¿Qué ‘baraja’ o ‘sopesa’ Pedro Sánchez?

((¿entienden Casado y Rivera la responsabilidad que tienen en estas horas cruciales?))

 

Nunca me ha gustado esa fórmula periodística que consiste en asegurar que el presidente del Gobierno u otra personalidad ‘baraja’ o ‘sopesa’ hacer tal cosa: es una manera de escapar de afirmaciones más contundentes, de certidumbres más concretas. Confieso que, aunque pueda tener algunas sospechas, ignoro lo que Pedro Sánchez pueda barajar o sopesar ante sus citas, sin duda importantes, de esta semana: encuentros a lo largo de apenas unas horas con Pablo Iglesias, con Pablo Casado y con Albert Rivera, en todos los casos en busca de garantizar la investidura. La de Sánchez, por supuesto.

Tampoco estoy seguro de que Sánchez haya perfeccionado su arte de pactar: eso lo vamos a comprobar a lo largo de esta semana. Sí sé que ha hecho bien convocando estos encuentros, supongo que en busca de acuerdos: el país no puede seguir paralizado, negociando ayuntamiento a ayuntamiento, autonomía por autonomía, a la espera de que toda esta barahúnda acabe y solo después comenzar a pensar en formar un Gobierno sólido y estable.

Nuestras fuerzas políticas llevan demasiado tiempo hostigándose mutuamente, diciéndose ‘no es no’, convencidos los líderes de que solo cada uno de ellos, y los suyos, representan la verdad y lo mejor para el país. Han hecho –y en ello todos tienen culpa, pero unos más que otros– imposible la salida mediante una coalición, que estaba aconsejada por las urnas. Ahora quizá solo quede dejar a Sánchez gobernar en solitario, sin ataduras, impidiéndole cualquier tentación de volver a un gobierno como el que ha protagonizado este último año. No más Frankensteins, por favor.

Pero para eso, claro, Rivera o Casado, o ambos, tienen que cambiar sus rumbos. Son muchos, en sus propias formaciones, los que les piden que faciliten, de la manera más crítica que se pueda, la investidura de Sánchez. Y que nos dejemos de una vez de espadas de Damocles colocadas sobre nuestras cabezas por Podemos –Pablo Iglesias sigue, por cierto, perdiendo popularidad a chorros–, por el PNV con Navarra, por Esquerra con los presos, etcétera.
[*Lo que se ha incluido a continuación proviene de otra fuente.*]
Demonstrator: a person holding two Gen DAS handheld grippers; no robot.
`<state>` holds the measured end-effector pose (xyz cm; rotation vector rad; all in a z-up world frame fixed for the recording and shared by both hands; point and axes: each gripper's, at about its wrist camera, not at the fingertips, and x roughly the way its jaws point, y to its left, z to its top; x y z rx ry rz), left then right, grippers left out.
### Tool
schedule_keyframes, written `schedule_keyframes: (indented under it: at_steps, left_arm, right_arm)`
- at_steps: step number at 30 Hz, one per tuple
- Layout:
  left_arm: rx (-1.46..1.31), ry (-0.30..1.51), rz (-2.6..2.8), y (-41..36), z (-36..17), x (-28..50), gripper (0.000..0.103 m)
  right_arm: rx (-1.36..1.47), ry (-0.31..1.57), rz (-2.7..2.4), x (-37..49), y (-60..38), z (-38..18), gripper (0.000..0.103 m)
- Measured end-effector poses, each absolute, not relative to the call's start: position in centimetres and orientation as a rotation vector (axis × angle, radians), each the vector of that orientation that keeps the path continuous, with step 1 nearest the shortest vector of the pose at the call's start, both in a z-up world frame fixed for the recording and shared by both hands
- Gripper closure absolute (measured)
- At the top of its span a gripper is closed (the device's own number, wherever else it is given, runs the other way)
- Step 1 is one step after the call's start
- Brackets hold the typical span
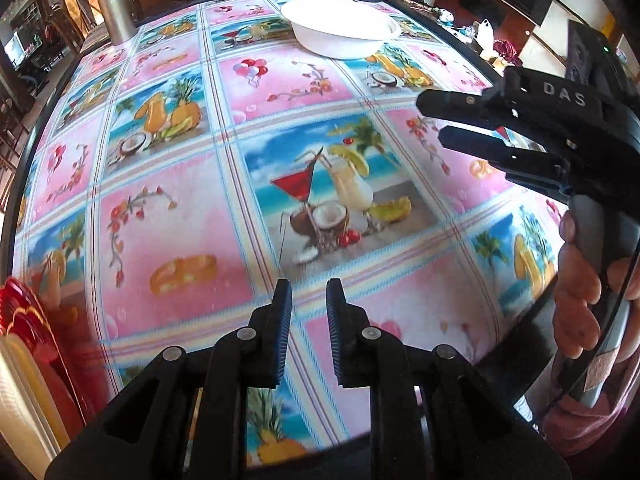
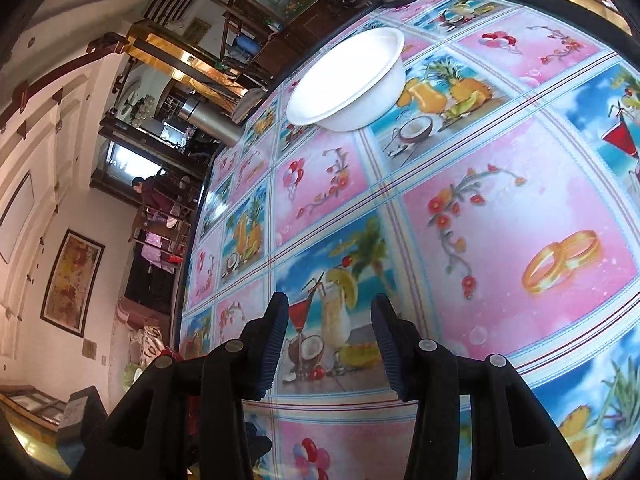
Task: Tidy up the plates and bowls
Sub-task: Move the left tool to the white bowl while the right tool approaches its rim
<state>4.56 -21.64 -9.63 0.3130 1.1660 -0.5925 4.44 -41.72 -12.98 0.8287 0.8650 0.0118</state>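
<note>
Bowl (image 1: 342, 30), plain white, upright

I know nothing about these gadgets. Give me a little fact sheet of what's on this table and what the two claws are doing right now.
Surface: table under a pink and blue cloth with fruit and cocktail pictures
Dish: one white bowl, upright, at the far side
Metal cylinders: two, past the bowl
Left claw: narrow gap, holding nothing
Right claw: open, holding nothing
Contact with bowl: none, both claws are well short of it
</note>
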Motion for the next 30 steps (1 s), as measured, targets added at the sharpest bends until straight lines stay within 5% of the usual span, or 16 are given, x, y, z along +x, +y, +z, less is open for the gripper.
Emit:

Creo que una parte importante del país lo está reclamando, pero ellos siguen aferrados a la tesis de que hay que echar a Sánchez de La Moncloa, sin percibir que siete millones y medio de españoles han dicho lo contrario, para bien o para mal. Y que Sánchez, a su arrogante manera, tiene razón: no hay alternativa a él. O él, o él. Y él, con quien sea para seguir en La Moncloa.

Da la impresión de que los dos líderes del que podría ser llamado centro-derecha solo miran a las parcelas de poder que puedan corresponderles en el Ayuntamiento de Madrid, o en la Comunidad, o en Castilla y León, o… Hay ocho mil municipios en España que han de constituirse el próximo día quince, y varios cientos de ellos, entre los cuales los dos más importantes, siguen negociándose a cara de perro. Y, entretanto, el Parlamento cerrado, el Ejecutivo en funciones y varias leyes que nos exige Europa, a la espera. Son las consecuencias más visibles –hay otras subterráneas—del dislate de haber convocado dos elecciones con un intervalo de un mes. Y de no haberse puesto a trabajar en serio en una reforma de la normativa electoral. Pero eso, en fin, ya está hecho.

Supongo que algo de esto les tendrá que decir Sánchez a sus interlocutores. Este es un país en funciones y eso hace que muchas cosas no funcionen, aunque ya hayamos comprobado que se puede vivir, y bastante bien, sin un Gobierno que todo lo tutele. Aunque no eternamente: esta semana tiene que darse el pistoletazo de salida hacia una Legislatura que puede, debe, acabar con una crisis política que está resultando catastrófica para la imagen exterior de España. Y para la imagen que nosotros mismos tenemos de nuestro, pese a todo, gran país.